Ce n’est pas ma faute si j’ai dû suivre M. Dühring dans des domaines où je puis tout au plus prétendre à évoluer en amateur. En pareil cas, je m’en suis tenu la plupart du temps à opposer aux affirmations fausses ou erronées de mon adversaire les faits corrects, incontestés. Ainsi, dans le domaine du droit et fréquemment dans les sciences de la nature. Dans d’autres cas, il s’agit d’idées générales tirées de la partie théorique des sciences de la nature, donc d’un terrain où le spécialiste lui-même est obligé de sortir de sa spécialité pour empiéter sur des domaines voisins, domaines où, de l’aveu même de M. Virchow [2], il est un “ demi-savant ” tout comme nous. L’indulgence qu’en cette matière on se témoigne les uns aux autres pour de petites inexactitudes et des maladresses d’expression me sera, je l’espère, accordée aussi.
Au moment de conclure cette préface, je reçois une annonce de librairie rédigée par M. Dühring pour un nouvel ouvrage “capital” du même : Nouvelles lois fondamentales d’une physique et d’une chimie rationnelles. Quelque conscience que j’aie de l’indigence de mes connaissances en physique et en chimie, je crois cependant connaître assez mon M. Dühring pour pouvoir, sans avoir jamais vu l’œuvre elle-même, dire d’avance que les lois de la physique et de la chimie qu’il y expose prendront dignement place, pour ce qui est des erreurs et des lieux communs, aux côtés des lois relatives à l’économie, à la connaissance schématique générale de l’univers, etc., qui ont été précédemment découvertes par lui et étudiées dans mon ouvrage, et que le rhigomètre, ou instrument à mesurer les températures extrêmement basses, construit par M. Dühring, servira à mesurer, non pas des températures, hautes ou basses, mais purement et simplement l’arrogance ignare de M. Dühring.
Londres, 11 juin 1878.
II
La nécessité de faire paraître une nouvelle édition du présent ouvrage a été une surprise pour moi. Ce qui faisait l’objet de sa critique est pratiquement oublié désormais. L’ouvrage lui-même n’a pas été seulement présenté en feuilleton à des milliers de lecteurs dans le Vorwärts de Leipzig en 1877 et 1878, mais il a encore été publié intégralement en un volume à fort tirage. Comment se peut-il que quelqu’un s’intéresse encore à ce que j’avais à dire il y a des années sur M. Dühring ?

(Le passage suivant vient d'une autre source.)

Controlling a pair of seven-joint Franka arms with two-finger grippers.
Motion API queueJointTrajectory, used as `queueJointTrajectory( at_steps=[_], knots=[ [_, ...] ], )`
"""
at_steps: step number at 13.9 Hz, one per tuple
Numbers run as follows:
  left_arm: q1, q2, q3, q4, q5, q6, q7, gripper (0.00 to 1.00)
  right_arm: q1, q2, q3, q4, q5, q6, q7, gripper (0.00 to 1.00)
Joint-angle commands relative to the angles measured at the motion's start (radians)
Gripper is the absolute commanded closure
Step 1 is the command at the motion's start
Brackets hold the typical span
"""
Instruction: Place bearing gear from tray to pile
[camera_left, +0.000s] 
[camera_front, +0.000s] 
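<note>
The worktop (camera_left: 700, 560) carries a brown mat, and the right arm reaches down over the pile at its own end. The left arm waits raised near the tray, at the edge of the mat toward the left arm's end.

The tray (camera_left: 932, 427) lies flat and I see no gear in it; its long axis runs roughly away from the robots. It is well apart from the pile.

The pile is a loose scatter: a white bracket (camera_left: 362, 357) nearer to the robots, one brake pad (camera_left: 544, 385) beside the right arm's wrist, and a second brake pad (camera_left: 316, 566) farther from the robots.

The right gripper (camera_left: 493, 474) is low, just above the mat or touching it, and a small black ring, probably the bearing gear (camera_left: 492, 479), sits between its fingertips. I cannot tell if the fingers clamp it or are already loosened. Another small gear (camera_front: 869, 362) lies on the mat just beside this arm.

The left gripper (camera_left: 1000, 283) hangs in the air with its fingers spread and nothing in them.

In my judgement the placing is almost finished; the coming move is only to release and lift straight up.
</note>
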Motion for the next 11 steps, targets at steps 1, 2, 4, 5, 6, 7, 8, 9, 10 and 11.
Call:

Je le dois sans doute en premier lieu au fait que cet ouvrage, comme d’ailleurs presque tous les travaux que j’avais encore en circulation, fut interdit dans l’Empire allemand aussitôt après la promulgation de la loi contre les socialistes. Pour quiconque n’était pas ancré dans les préjugés bureaucratiques héréditaires des pays de la Sainte-Alliance, l’effet de cette mesure ne pouvait être qu’évident : débit doublé ou triplé des livres interdits, étalage au grand jour de l’impuissance des messieurs de Berlin qui édictent des interdictions sans pouvoir les faire exécuter. En fait, l’amabilité du gouvernement d’Empire me vaut plus de rééditions de mes petits travaux que je n’en puis prendre sous ma responsabilité; je n’ai pas le temps de revoir le texte comme il le faudrait, et, la plupart du temps, je suis obligé de le laisser réimprimer tel quel.

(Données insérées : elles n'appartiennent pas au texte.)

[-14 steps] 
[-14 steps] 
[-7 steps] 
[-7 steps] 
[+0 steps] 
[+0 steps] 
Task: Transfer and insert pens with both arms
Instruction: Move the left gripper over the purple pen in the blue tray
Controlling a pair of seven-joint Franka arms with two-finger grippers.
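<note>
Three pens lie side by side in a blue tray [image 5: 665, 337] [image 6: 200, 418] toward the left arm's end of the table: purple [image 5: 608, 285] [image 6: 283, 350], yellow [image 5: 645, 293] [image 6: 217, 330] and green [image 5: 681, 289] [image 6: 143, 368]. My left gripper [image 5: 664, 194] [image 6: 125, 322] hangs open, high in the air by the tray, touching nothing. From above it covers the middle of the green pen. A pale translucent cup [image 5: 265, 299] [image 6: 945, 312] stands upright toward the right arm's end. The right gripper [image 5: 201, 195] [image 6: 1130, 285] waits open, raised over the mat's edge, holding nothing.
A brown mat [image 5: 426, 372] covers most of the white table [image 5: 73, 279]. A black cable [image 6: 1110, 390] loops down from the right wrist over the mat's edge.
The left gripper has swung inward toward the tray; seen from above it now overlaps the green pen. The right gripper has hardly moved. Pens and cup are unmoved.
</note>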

Mais à cela s’ajoute encore une autre circonstance. Le “système” de M. Dühring critiqué dans ce livre embrasse un domaine théorique très étendu; j’ai été contraint de le suivre partout et d’opposer à ses conceptions les miennes. C’est ainsi que la critique négative est devenue positive; la polémique s’est transformée en un exposé plus ou moins cohérent de la méthode dialectique et de la conception communiste du monde que nous représentions, Marx et moi, et cela dans une série assez vaste de domaines. Depuis qu’elle a été formulée pour la première fois dans Misère de la philosophie de Marx et dans le Manifeste communiste, notre conception a traversé une période d’incubation qui a bien duré vingt ans jusqu’à la publication du Capital, depuis laquelle elle gagne de plus en plus rapidement des cercles chaque jour plus larges au point que maintenant, bien au-delà des frontières de l’Europe, elle trouve audience et soutien dans tous les pays où il y a des prolétaires d’une part et des théoriciens scientifiques impartiaux d’autre part. Il semble donc qu’il existe un public qui s’intéresse assez au sujet pour accepter par-dessus le marché la polémique contre les thèses de Dühring, devenue à bien des égards sans objet en faveur des développements positifs donnés à cette occasion.
Une remarque en passant : les bases et le développement des conceptions exposées dans ce livre étant dus pour la part de beaucoup la plus grande à Marx, et à moi seulement dans la plus faible mesure, il allait de soi entre nous que mon exposé ne fût point écrit sans qu’il le connût. Je lui ai lu tout le manuscrit avant l’impression et c’est lui qui, dans la partie sur l’économie, a rédigé le dixième chapitre (“ Sur l’Histoire critique”); j’ai dû seulement, à mon grand regret, l’abréger un peu pour des raisons extrinsèques. Aussi bien avons-nous eu de tout temps l’habitude de nous entr’aider pour les sujets spéciaux.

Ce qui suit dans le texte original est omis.